Diego contou ao FatoReal que sua esposa, Eliane Silva de Oliveira, 24 anos, seguia com a gestação normal até que se sentiu mal na noite desta segunda-feira (22) e foi levada por ele por volta de meia-noite ao hospital. Meia hora depois, Eliane entrou em trabalho de parto e, à 1h05 a criança nasceu, com insuficiência respiratória.
“O hospital de Rorainópolis não tem condições de atender a casos de emergência, como o da minha filha. O que não entendo é o motivo de terem esperado o dia amanhecer e somente às 6h40 da manhã é que decidiram pedir ajuda de Boa Vista. A equipe com especialista, no caso o pediatra, só chegou ao meio-dia de hoje. Meia hora depois da chegada do pediatra, a minha filha morreu, antes de ser embarcada na ambulância”, relatou Diego Souza.
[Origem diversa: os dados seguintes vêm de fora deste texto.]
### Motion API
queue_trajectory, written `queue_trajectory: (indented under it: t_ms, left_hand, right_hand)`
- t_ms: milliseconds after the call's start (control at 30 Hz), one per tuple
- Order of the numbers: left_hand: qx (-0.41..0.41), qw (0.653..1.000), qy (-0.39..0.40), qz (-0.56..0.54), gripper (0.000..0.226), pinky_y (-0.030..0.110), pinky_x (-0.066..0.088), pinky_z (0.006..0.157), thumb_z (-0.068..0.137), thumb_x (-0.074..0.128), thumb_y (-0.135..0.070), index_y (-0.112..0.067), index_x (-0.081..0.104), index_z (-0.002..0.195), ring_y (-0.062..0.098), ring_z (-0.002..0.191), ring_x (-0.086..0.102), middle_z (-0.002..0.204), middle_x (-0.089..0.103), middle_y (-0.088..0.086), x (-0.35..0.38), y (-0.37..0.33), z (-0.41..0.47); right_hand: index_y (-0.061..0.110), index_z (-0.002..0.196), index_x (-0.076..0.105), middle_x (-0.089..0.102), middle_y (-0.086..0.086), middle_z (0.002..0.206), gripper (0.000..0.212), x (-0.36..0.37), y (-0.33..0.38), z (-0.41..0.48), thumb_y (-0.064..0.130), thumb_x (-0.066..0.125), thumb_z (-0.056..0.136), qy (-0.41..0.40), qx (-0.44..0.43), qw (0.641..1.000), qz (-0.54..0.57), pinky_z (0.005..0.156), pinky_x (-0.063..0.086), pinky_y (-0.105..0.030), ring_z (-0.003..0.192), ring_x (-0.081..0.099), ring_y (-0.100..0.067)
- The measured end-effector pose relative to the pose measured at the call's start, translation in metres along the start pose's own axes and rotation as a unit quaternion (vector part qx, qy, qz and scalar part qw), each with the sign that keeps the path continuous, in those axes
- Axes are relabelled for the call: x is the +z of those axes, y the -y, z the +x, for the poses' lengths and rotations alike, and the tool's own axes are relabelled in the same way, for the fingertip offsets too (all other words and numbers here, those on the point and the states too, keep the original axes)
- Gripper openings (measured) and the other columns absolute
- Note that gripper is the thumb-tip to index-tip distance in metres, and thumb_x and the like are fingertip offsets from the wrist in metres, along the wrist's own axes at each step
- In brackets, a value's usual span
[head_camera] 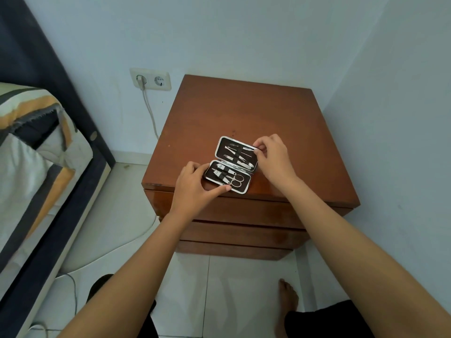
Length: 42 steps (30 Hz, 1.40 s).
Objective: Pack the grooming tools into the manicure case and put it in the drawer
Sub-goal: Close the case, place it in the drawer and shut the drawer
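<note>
1. The right hand (pixel 271 154) pinches the far right corner of the manicure case (pixel 231 164), thumb and forefinger closed together on the metal rim of the upper half, at the centre of the frame.
2. The left hand (pixel 195 186) steadies the near half: the thumb lies along its lower edge and the fingers curl at its left end, pressed against the case rather than closed around it.
3. The case lies open and flat on the worktop (pixel 244 113), near its front edge. It is two rounded rectangles with bright chrome rims and dark lining, hinged along the middle.
4. Slim steel tools sit under dark straps in both halves; small scissors (pixel 237 180) with round loops lie in the near half. No loose tool shows on the wood.
5. Judgement: packing looks finished and closing is the step in hand. The next move calls for folding the far half over the near one until the rims meet, then opening a drawer (pixel 244 213).
6. The drawers, glossy reddish-brown wood with no handles visible, sit shut below the worktop.
</note>
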<state>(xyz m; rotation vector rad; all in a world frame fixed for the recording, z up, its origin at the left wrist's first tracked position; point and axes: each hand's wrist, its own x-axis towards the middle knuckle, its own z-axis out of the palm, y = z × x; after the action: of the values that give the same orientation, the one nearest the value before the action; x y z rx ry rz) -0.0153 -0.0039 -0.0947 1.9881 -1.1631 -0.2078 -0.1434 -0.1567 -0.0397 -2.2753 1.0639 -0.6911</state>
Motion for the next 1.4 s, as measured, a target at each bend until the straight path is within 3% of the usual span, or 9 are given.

Ele disse que já desconfiava de negligência do hospital e teve a certeza disso quando ouviu uma conversa entre o pediatra e a diretora da unidade. “Ouvi quando o especialista disse à doutura Ivone que caso tivessem pedido ajuda mais cedo, assim que o problema foi detectado, a criança teria mais chance de sobreviver. Quando saí da sala, minha filha estava viva, respirando, embora com dificuldade. Quando a equipe de Boa Vista chegou, me pediram para sair e 15 minutos depois ela já estava morta”, detalhou o pai.
Diego Souza disse que a esposa dele está inconsolável, porque a criança era esperada com ansiedade por toda a família. “Já temos um menino e a nossa filha competaria o casal. Agora não sabemos o que fazer. Precisamos de explicações e de um tempo para nos recuperar desse duro golpe”, lamentou.
Por tudo isso, após passar esse período de dor, Diego Souza disse que cobrará do Estado uma investigação profunda quanto ao caso e, se preciso, também acionará o Ministério Público e a Justiça.
Revolta da população
Em maio deste ano, um grupo de moradores se revoltou com a situação do Hospital Santa Luzia. Segundo os moradores, a unidade de saúde dispõe apenas de dois médicos clínicos gerais e, quando precisam de atendimento específico, os pacientes são obrigados se deslocar até a capital, Boa Vista. O hospital também convive com a falta de medicamentos básicos, de alimentação para pacientes internados e de limpeza adequada da unidade, segundo os moradores.
O FatoReal informou o caso à Secretaria de Estado da Saúde (Sesau), por meio de sua Assessoria de Comunicação (Ascom) e aguarda retorno sobre o assunto.